Australia is now the ninth-largest energy producer in the world. It is the world's largest exporter of coal and iron ore, the third-largest uranium producer and in future years will be the second-largest LNG exporter, according to the government's recently released energy white paper.
The International Energy Agency projects that global energy demand will grow by 30% by 2035, with 50% of that growth happening in China and India. It will feed the rapidly growing middle class and by 2030, more than two-thirds of the world's middle class will live in the Asia-Pacific region (including India), according to the OECD, up from just under one third today. Europe, by contrast, will fall from having about a third of the world's middle class today to just 14% in 2030.
Australia's mineral riches are responsible for about 50-60% of the country's foreign export earnings.

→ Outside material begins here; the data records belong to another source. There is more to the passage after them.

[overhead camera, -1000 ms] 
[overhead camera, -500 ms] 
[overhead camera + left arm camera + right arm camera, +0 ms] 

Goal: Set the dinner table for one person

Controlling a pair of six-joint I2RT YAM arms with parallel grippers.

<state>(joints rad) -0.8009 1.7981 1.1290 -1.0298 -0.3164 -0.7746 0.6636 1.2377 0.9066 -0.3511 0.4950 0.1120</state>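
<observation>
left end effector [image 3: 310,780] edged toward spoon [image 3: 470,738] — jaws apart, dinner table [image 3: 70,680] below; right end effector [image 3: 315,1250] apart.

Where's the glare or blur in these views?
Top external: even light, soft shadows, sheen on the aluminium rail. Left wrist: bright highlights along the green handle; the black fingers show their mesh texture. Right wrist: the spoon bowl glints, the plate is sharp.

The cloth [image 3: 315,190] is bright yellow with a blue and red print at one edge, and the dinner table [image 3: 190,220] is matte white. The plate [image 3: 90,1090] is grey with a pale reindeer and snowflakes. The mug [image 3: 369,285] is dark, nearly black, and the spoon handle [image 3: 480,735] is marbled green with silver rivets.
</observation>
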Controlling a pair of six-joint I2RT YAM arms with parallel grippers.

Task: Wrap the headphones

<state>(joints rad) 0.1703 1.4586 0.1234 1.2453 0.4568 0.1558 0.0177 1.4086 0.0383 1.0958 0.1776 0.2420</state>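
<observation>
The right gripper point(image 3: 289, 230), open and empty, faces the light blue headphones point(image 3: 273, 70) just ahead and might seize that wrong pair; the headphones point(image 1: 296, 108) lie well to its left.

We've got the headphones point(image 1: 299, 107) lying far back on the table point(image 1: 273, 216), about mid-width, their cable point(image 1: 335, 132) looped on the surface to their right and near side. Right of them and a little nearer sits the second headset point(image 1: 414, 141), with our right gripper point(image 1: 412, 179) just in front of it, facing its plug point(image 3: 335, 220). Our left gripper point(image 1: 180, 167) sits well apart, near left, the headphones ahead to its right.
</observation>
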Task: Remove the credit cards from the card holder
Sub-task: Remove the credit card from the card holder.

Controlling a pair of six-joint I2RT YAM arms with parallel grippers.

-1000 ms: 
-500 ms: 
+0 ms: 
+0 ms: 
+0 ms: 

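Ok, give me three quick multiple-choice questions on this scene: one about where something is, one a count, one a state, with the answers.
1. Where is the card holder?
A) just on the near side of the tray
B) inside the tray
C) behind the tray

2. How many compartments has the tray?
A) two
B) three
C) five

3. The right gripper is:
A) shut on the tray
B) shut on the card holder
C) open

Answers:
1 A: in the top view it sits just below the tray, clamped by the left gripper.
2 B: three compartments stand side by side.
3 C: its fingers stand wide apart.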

In the past decade, coal used to make electricity has jumped from $28 a tonne to more than $100 a tonne, while the price of iron ore has gone up tenfold. The sustained increases have driven investment in resource-rich towns.
In the Bowen basin in central Queensland, home to Australia's largest coal reserves, at least two smalls towns dependent on mining have seen property values increase by as much as 4,000%. According to Terry Ryder, chief executive of Hotspotting, which advises investors on emerging markets, 10 years ago you could have bought the typical house in a town such as Moranbah (in the Bowen basin) for A$50,000. Now the average house price is more like A$750,000.

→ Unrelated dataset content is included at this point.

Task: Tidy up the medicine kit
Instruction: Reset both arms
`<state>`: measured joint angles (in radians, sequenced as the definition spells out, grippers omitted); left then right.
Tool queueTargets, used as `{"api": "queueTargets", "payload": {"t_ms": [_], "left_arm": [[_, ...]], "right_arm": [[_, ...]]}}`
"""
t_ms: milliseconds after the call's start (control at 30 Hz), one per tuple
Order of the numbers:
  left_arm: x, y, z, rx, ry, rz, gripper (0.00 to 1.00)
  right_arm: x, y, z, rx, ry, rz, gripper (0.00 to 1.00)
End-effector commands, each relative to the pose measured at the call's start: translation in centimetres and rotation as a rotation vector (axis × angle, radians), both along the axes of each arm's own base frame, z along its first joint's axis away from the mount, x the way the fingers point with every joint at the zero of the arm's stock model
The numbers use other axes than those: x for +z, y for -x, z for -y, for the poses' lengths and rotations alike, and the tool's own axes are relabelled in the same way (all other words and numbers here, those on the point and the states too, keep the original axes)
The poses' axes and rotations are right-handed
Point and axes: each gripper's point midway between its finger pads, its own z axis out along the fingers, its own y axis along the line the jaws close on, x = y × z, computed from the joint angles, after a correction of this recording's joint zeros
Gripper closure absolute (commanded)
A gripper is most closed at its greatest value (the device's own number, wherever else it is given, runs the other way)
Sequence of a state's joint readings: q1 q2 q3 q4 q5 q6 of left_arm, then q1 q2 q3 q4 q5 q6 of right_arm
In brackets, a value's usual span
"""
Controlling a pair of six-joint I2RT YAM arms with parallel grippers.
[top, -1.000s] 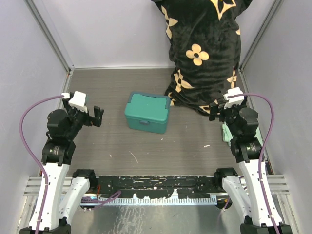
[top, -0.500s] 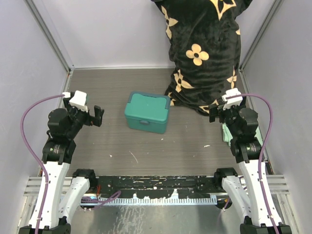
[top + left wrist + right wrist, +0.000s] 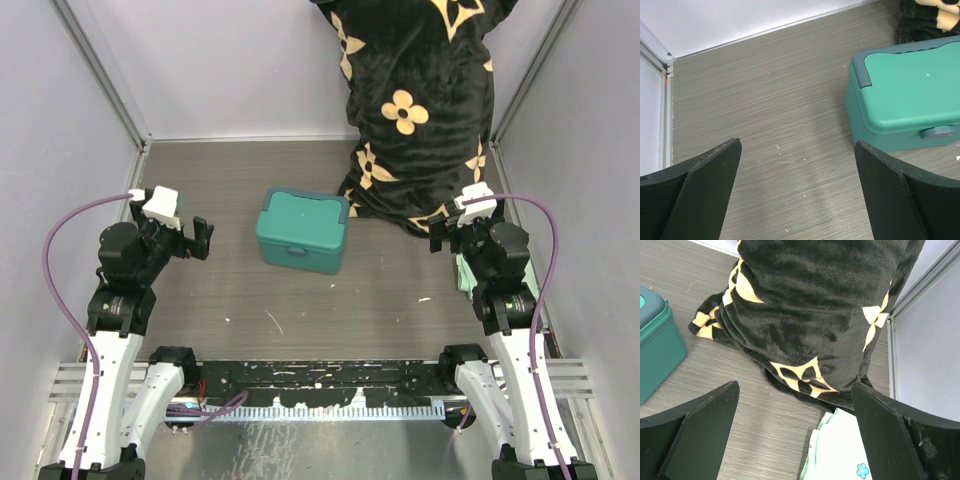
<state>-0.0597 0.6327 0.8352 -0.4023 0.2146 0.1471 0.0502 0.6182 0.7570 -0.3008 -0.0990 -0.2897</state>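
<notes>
Both spread wide, left pincer unmoved, right pincer nudged inward, medicine kit closed.

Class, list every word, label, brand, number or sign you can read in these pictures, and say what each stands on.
No readable text anywhere.
Teal-green rectangular plastic medicine kit: plain lid and latch, no label.
Black plush fabric with cream flower shapes: pattern only, no letters legible.
Pale green cloth: one small blue flower mark, no words.
</notes>
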Motion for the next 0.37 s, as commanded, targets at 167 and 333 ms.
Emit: {"api": "queueTargets", "payload": {"t_ms": [167,333], "left_arm": [[0.94,0.01,0.22,-0.017,-0.010,0.041,0.02],[0.84,-0.04,0.19,-0.016,-0.014,0.039,0.02]], "right_arm": [[1.63,-0.05,0.17,-0.003,0.008,0.064,0.00],[1.61,0.05,-0.05,0.011,0.012,0.061,0.00]]}}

"Investors have been attracted to the strong gains and the very high rents they can charge but they are the most volatile markets in Australia," he said. "If you are prepared to ride out those peaks and troughs you can do very well, but it's risky. I don't invest in those sorts of places because I probably wouldn't get to sleep at night."
In recent months, job cuts at mines near Moranbah and the softening of commodity prices have seen rental vacancies jump from zero to 6-7% almost overnight, dragging down house prices. Ryder says investors will still probably be able to cover their costs if they drop their rents but they will not get the exponential returns of recent years.
Whatever the long-term security, in the short term, as well as many winners from the resources revolution, there have also been losers. Workers in the mining industry earning as much as A$125,000 a year to drive a lorry can afford to live in areas with a booming property market, but others struggle to keep up with rising prices. Shops, hospitals and schools in many areas have struggled to find staff. The growing fly-in, fly-out workforce, meanwhile, has put extra pressure on local services.
The wealth generated by natural resources has also helped to keep the Australian dollar high, doubling in value against sterling and the US dollar in a decade. This has hurt exporting manufacturers and tourism. Australian interest rates have also stayed higher than in most western economies, with the base rate currently at 3.25% compared with Britain's historic low rate of 0.5%. The average mortgage holder is paying more than 6% interest. This has affected the cost of living of all Australians paying mortgages, not just in the resource-rich states of Queensland and Western Australia.
Back in Gladstone, Chris Allen, of Gladstone Designer Homes, says he will build about 40 properties this year, mostly to be sold offplan. More than a third of his customers are investors from around the country, some from as far as the gas hubs in Western Australia who have seen the impact the industry has had on their local property markets.
"With what's happened in Gladstone with the gas and what's predicted to happen in the future, no one is expecting things to drop any time soon," he said.